Python for Bioinformatics: Python csv module

Tuesday, January 26, 2010

Python csv module

I'm trying to do what Steven Lott recommends on SO, to use the standard library. He also often says:

"Use the source, Luke."

In this case, the module of interest is csv. We don't need the source here. Normally you would use it something like this:

import csv
fn = 'mydata.csv'
reader = csv.reader(open(fn,'rb'))
for line in reader:
    dosomething(line)

csv.reader is initialized with a file object (what I learned to call a file "handle"), for which I typically use the variable name FH. But it will also work with data. So we can use it as shown here:

>>> import csv
>>> data = 'a,b\n1,2\n3,4\n'
>>> reader = csv.reader(data.split('\n'))
>>> for row in reader:
...     print row
... 
['a', 'b']
['1', '2']
['3', '4']
[]

We should have done strip() on the data before split(), that will get rid of the extra element which is preserved as an empty list in the output. csv also has cool DictReader (and DictWriter) objects:

>>> import csv
>>> data = 'a,b\n1,2\n3,4\n'
>>> reader = csv.DictReader(data.split('\n'))
>>> for D in reader:
...     print D
... 
{'a': '1', 'b': '2'}
{'a': '3', 'b': '4'}

I don't know a way to get DictWriter to write the header.

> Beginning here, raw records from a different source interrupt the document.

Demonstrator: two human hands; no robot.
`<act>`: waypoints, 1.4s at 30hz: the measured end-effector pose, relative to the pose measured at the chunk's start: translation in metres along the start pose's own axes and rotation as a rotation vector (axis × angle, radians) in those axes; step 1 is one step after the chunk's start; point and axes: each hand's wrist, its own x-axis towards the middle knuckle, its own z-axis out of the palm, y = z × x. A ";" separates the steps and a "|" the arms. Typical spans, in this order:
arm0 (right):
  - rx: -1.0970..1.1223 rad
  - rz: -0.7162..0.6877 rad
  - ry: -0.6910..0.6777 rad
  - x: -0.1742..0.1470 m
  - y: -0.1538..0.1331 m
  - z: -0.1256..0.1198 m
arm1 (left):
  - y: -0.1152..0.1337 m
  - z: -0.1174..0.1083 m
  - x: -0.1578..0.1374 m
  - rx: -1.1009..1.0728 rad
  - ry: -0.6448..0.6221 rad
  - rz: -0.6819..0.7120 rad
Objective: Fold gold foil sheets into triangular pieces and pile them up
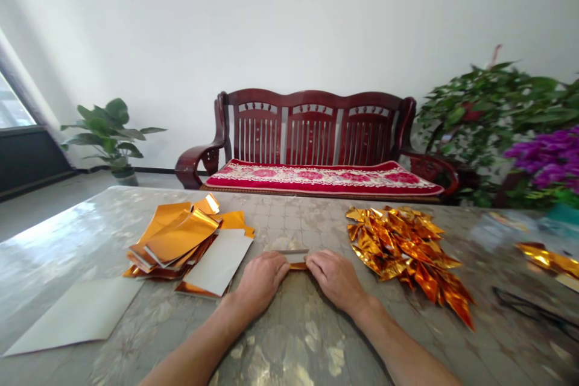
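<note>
Gold-white paper, folded narrow, lying crosswise

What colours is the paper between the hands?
The paper shows pale grey and shiny orange, head view best.

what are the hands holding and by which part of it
A small folded strip of pale-backed orange foil paper, held by its two ends: the left hand at one, the right hand at the other.
</note>
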 end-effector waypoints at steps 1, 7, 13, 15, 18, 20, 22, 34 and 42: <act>0.008 0.031 0.007 0.002 -0.001 0.000 | -0.001 0.002 0.001 -0.012 0.012 -0.009; 0.033 0.158 0.049 0.011 -0.004 0.005 | -0.008 0.008 0.004 -0.084 0.071 -0.084; 0.014 0.135 0.083 0.012 -0.007 0.006 | -0.012 0.008 0.005 -0.090 0.118 -0.221; 0.010 0.145 0.091 0.013 -0.007 0.007 | -0.012 0.007 0.005 -0.057 0.121 -0.265; -0.016 0.142 0.104 0.014 -0.007 0.009 | -0.012 0.005 0.005 -0.010 0.113 -0.314; -0.040 0.125 0.109 0.014 -0.007 0.011 | -0.012 0.003 0.005 0.009 0.109 -0.328; -0.060 0.102 0.113 0.014 -0.007 0.013 | -0.013 0.003 0.006 0.017 0.108 -0.337; -0.177 0.017 0.121 0.015 -0.002 0.021 | -0.013 0.008 0.006 0.029 0.118 -0.358; -0.198 0.028 0.137 0.016 -0.001 0.024 | -0.008 0.006 0.008 0.137 0.076 -0.394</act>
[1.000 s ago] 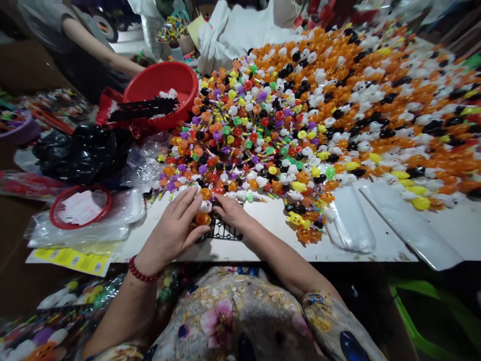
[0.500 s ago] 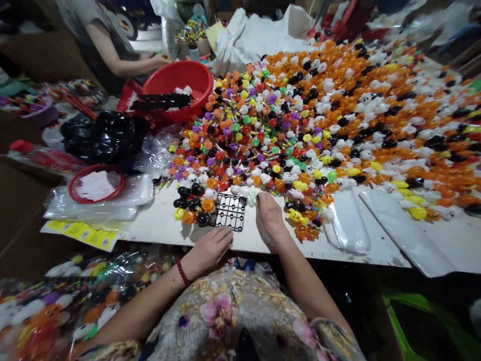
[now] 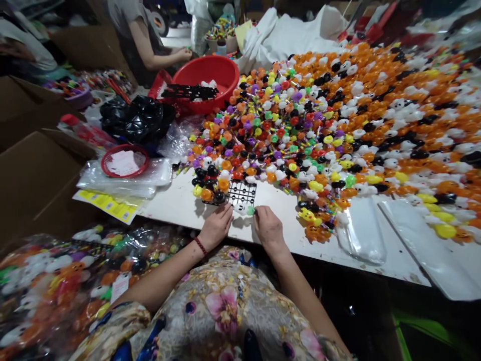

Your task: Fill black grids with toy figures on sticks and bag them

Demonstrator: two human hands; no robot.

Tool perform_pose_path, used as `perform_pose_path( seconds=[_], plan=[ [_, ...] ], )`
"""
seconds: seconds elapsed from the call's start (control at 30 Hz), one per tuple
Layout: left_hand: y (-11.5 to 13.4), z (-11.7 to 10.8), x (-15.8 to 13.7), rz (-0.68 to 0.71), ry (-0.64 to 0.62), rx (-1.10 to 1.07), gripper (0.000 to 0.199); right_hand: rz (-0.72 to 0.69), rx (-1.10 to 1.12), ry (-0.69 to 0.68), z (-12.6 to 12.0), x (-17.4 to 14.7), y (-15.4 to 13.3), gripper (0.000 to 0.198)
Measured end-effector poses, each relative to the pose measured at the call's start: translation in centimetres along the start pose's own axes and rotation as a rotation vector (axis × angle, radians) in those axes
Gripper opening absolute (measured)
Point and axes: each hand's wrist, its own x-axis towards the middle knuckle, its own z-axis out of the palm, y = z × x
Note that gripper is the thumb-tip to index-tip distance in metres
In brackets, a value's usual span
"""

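A black plastic grid [image 3: 245, 189] lies on the white table before me. Along its left side stand several capped figures, among them black figures [image 3: 203, 173], orange ones and a yellow one. My left hand [image 3: 217, 226] has its fingers together at the grid's near left corner, gripping the edge. In my right hand [image 3: 269, 229], pinched between thumb and fingers, is the end of a small toy with a light green head [image 3: 250, 210]. A white ghost-like head [image 3: 240, 207] sits beside it at the grid's near edge, between my hands.
A large heap of colourful toy figures [image 3: 361, 110] covers the table's back and right. Left are a red basin [image 3: 231, 82], a red basket [image 3: 144, 165] with paper, and plastic bags [image 3: 161, 170]. Clear bags [image 3: 363, 235] lie right. A co-worker's arm [image 3: 145, 47] shows behind.
My right hand has drawn the toy from beyond the grid's far right corner to its near edge. My left hand stays by the near left corner. The camera view has shifted left.
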Motion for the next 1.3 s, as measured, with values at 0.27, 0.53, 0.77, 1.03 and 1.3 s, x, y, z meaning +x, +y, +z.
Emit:
perform_pose_path(
  seconds=[0.27,0.53,0.77,1.03,1.3],
  plan=[
    [-0.5,1.0,-0.8,0.066,0.250,0.072,0.024,0.439,0.728,-0.155,1.8,1.6,-2.1,0.020],
    [-0.1,0.9,-0.6,0.048,0.278,0.119,0.023,0.411,0.751,-0.227,4.3,3.9,-4.0,0.017],
    [-0.2,1.0,-0.7,0.070,0.307,0.106,0.027,0.214,0.365,-0.322,3.4,4.3,-4.0,0.014],
    [-0.7,1.2,-1.0,0.053,0.214,-0.006,0.038,0.063,0.224,-0.495,2.2,5.9,-4.1,0.019],
    [-1.1,1.1,-0.9,0.115,0.287,0.031,0.026,0.032,0.327,-0.477,2.7,5.6,-4.2,0.022]
  ],
)
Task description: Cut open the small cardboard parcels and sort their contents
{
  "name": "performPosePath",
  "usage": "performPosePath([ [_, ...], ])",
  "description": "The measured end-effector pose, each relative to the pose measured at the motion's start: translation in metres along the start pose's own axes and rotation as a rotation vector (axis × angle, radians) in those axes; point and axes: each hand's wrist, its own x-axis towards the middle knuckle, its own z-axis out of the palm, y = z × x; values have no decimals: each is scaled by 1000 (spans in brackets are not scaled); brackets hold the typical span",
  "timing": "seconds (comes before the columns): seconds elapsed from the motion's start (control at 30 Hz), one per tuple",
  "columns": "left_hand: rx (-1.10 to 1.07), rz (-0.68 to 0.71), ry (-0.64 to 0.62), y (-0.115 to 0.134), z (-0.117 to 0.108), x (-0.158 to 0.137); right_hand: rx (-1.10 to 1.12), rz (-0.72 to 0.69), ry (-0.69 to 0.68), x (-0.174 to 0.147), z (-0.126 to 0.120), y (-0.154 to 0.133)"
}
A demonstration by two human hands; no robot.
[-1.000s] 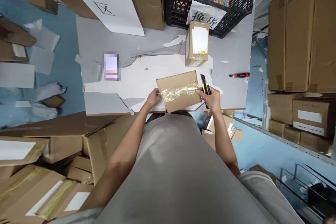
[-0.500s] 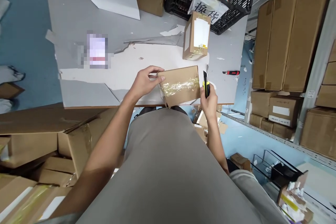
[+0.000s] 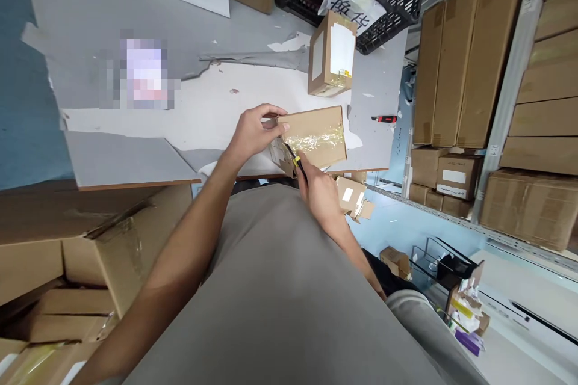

I guess you'd just do it separately with FH.write() when the file is first opened.

>>> import csv
>>> data = 'a,b\n1,2\n3,4\n'
>>> reader = csv.DictReader(data.split('\n'))
>>> L = [D for D in reader]
>>> print L
[{'a': '1', 'b': '2'}, {'a': '3', 'b': '4'}]
>>> FH = open('result.csv', 'w')
>>> writer = csv.DictWriter(FH, fieldnames = ['a','b'])
>>> writer.writerows(L)